SUPPLIED DATA =>
- Opening Delimiter -

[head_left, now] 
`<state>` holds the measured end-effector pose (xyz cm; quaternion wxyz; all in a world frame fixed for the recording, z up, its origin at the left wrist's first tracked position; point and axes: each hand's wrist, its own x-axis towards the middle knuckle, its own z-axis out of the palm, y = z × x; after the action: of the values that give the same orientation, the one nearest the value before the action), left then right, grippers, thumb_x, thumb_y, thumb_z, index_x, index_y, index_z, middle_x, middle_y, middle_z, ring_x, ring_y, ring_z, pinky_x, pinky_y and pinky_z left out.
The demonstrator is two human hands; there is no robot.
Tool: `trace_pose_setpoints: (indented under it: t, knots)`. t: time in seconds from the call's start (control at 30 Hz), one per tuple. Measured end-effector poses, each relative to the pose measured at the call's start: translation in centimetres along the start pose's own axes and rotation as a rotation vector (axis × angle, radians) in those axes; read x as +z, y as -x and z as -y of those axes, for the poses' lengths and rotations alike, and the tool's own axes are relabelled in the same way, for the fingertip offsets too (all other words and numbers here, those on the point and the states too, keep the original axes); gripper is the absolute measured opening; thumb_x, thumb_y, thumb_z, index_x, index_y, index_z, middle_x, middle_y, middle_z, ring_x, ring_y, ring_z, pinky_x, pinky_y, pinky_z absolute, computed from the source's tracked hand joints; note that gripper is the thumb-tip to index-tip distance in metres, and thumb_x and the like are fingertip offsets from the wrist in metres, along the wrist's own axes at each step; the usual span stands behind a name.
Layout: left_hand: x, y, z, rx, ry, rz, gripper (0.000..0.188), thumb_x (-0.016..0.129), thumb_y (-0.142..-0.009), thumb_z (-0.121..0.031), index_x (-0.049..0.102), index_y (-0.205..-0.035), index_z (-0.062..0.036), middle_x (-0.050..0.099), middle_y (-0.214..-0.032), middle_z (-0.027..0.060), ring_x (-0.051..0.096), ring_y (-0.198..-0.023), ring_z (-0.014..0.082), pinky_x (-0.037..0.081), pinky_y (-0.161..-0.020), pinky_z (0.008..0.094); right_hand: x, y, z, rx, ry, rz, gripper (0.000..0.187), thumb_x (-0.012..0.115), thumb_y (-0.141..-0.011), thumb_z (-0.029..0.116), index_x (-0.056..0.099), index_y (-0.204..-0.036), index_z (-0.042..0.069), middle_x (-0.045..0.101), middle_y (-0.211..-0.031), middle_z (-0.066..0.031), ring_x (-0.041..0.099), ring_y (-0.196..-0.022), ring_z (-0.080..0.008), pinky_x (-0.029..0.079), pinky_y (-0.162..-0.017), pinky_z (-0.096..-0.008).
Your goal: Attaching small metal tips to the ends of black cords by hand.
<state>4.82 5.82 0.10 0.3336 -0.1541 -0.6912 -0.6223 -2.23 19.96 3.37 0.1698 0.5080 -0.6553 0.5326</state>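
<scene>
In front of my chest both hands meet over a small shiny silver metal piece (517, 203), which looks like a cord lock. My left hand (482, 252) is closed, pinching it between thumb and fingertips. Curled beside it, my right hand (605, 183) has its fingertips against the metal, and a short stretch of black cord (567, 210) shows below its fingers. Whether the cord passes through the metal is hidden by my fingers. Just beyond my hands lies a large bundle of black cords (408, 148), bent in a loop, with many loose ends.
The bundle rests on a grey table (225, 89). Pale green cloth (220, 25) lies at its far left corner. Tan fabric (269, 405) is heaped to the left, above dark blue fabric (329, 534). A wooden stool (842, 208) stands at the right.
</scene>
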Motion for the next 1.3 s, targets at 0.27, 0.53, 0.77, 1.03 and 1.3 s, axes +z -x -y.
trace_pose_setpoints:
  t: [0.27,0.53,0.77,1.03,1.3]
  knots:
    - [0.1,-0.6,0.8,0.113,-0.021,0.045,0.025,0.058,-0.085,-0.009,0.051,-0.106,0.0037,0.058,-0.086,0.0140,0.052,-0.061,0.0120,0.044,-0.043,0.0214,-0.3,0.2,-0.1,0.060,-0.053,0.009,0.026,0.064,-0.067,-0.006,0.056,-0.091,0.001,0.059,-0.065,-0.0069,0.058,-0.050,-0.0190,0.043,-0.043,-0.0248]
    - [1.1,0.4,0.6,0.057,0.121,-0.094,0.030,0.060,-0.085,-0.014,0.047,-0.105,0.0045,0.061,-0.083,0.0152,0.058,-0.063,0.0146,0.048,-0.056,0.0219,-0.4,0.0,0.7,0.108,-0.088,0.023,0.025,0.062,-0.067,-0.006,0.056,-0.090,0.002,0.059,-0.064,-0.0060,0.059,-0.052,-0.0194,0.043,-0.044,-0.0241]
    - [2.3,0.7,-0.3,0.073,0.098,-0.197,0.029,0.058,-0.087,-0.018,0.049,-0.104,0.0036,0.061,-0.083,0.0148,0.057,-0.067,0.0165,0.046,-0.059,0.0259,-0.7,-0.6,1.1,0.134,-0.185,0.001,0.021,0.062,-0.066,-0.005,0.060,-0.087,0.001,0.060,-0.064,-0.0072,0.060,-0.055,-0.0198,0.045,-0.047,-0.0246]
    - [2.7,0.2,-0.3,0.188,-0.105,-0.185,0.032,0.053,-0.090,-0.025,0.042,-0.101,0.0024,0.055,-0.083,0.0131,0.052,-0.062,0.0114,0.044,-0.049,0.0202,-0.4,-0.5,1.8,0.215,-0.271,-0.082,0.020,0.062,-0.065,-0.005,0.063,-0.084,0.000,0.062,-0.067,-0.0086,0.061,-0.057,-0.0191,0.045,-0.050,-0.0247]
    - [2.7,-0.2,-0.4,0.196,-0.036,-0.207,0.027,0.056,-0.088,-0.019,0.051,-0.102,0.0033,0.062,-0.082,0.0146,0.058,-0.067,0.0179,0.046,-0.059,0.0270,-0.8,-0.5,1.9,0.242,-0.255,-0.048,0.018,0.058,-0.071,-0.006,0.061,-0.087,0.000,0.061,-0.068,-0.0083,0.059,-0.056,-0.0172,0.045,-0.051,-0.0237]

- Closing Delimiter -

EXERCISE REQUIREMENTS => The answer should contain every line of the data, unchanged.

THE ANSWER =>
[head_left, now] 
`<state>` holds the measured end-effector pose (xyz cm; quaternion wxyz; all in a world frame fixed for the recording, z up, its origin at the left wrist's first tracked position; point and axes: each hand's wrist, its own x-axis towards the middle knuckle, its own z-axis out of the palm, y = z × x; after the action: of the values that give the same orientation, the one nearest the value before the action), left then right, grippers, thumb_x, thumb_y, thumb_z, index_x, index_y, index_z, middle_x, middle_y, middle_z, ring_x, ring_y, ring_z, pinky_x, pinky_y and pinky_z left out.
The demonstrator is two human hands; there is no robot.
Tool: `trace_pose_setpoints: (indented under it: t, knots)`. t: time in seconds from the call's start (control at 30 Hz), one per tuple. Measured end-effector poses, each relative to the pose measured at the call's start: translation in centimetres along the start pose's own axes and rotation as a rotation vector (axis × angle, radians) in those axes; read x as +z, y as -x and z as -y of those axes, for the poses' lengths and rotations alike, and the tool's own axes are relabelled in the same way, for the fingertip offsets too (all other words and numbers here, those on the point and the states too, keep the original axes); gripper is the absolute measured opening; thumb_x, thumb_y, thumb_z, index_x, index_y, index_z, middle_x, middle_y, middle_z, ring_x, ring_y, ring_z, pinky_x, pinky_y, pinky_z absolute, computed from the source's tracked hand joints; note that gripper is the thumb-tip to index-tip distance in metres, and thumb_x and the like are fingertip offsets from the wrist in metres, along the wrist's own axes at each step; the usual span stands behind a name.
Layout: left_hand: x, y, z, rx, ry, rz, gripper (0.000..0.188), thumb_x (-0.016..0.129), thumb_y (-0.142..-0.009), thumb_z (-0.121..0.031), index_x (-0.049..0.102), index_y (-0.205..-0.035), index_z (-0.062..0.036), middle_x (-0.050..0.099), middle_y (-0.214..-0.032), middle_z (-0.027..0.060), ring_x (-0.051..0.096), ring_y (-0.198..-0.023), ring_z (-0.014..0.082), pinky_x (-0.037..0.081), pinky_y (-0.161..-0.020), pinky_z (0.008..0.094); right_hand: x, y, z, rx, ry, rz, gripper (0.000..0.187), thumb_x (-0.012..0.115), thumb_y (-0.141..-0.011), thumb_z (-0.029..0.116), index_x (-0.056..0.099), index_y (-0.204..-0.036), index_z (-0.042..0.069), middle_x (-0.045..0.101), middle_y (-0.211..-0.031), middle_z (-0.066..0.031), ring_x (-0.041..0.099), ring_y (-0.196..-0.022), ring_z (-0.080..0.008), pinky_x (-0.029..0.079), pinky_y (-0.162..-0.017), pinky_z (-0.096..-0.008).
Your goal: Attaching small metal tips to the ends of black cords by hand.
<state>4.82 5.82 0.10 0.3336 -0.1541 -0.6912 -0.6223 -2.23 19.96 3.37 0.1698 0.5080 -0.6553 0.5326</state>
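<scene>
In front of my chest both hands meet over a small shiny silver metal piece (517, 203), which looks like a cord lock. My left hand (482, 252) is closed, pinching it between thumb and fingertips. Curled beside it, my right hand (605, 183) has its fingertips against the metal, and a short stretch of black cord (567, 210) shows below its fingers. Whether the cord passes through the metal is hidden by my fingers. Just beyond my hands lies a large bundle of black cords (408, 148), bent in a loop, with many loose ends.
The bundle rests on a grey table (225, 89). Pale green cloth (220, 25) lies at its far left corner. Tan fabric (269, 405) is heaped to the left, above dark blue fabric (329, 534). A wooden stool (842, 208) stands at the right.
</scene>
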Motion for the next 1.3 s, targets at 0.27, 0.53, 0.77, 1.03 and 1.3 s, axes +z -x -y.
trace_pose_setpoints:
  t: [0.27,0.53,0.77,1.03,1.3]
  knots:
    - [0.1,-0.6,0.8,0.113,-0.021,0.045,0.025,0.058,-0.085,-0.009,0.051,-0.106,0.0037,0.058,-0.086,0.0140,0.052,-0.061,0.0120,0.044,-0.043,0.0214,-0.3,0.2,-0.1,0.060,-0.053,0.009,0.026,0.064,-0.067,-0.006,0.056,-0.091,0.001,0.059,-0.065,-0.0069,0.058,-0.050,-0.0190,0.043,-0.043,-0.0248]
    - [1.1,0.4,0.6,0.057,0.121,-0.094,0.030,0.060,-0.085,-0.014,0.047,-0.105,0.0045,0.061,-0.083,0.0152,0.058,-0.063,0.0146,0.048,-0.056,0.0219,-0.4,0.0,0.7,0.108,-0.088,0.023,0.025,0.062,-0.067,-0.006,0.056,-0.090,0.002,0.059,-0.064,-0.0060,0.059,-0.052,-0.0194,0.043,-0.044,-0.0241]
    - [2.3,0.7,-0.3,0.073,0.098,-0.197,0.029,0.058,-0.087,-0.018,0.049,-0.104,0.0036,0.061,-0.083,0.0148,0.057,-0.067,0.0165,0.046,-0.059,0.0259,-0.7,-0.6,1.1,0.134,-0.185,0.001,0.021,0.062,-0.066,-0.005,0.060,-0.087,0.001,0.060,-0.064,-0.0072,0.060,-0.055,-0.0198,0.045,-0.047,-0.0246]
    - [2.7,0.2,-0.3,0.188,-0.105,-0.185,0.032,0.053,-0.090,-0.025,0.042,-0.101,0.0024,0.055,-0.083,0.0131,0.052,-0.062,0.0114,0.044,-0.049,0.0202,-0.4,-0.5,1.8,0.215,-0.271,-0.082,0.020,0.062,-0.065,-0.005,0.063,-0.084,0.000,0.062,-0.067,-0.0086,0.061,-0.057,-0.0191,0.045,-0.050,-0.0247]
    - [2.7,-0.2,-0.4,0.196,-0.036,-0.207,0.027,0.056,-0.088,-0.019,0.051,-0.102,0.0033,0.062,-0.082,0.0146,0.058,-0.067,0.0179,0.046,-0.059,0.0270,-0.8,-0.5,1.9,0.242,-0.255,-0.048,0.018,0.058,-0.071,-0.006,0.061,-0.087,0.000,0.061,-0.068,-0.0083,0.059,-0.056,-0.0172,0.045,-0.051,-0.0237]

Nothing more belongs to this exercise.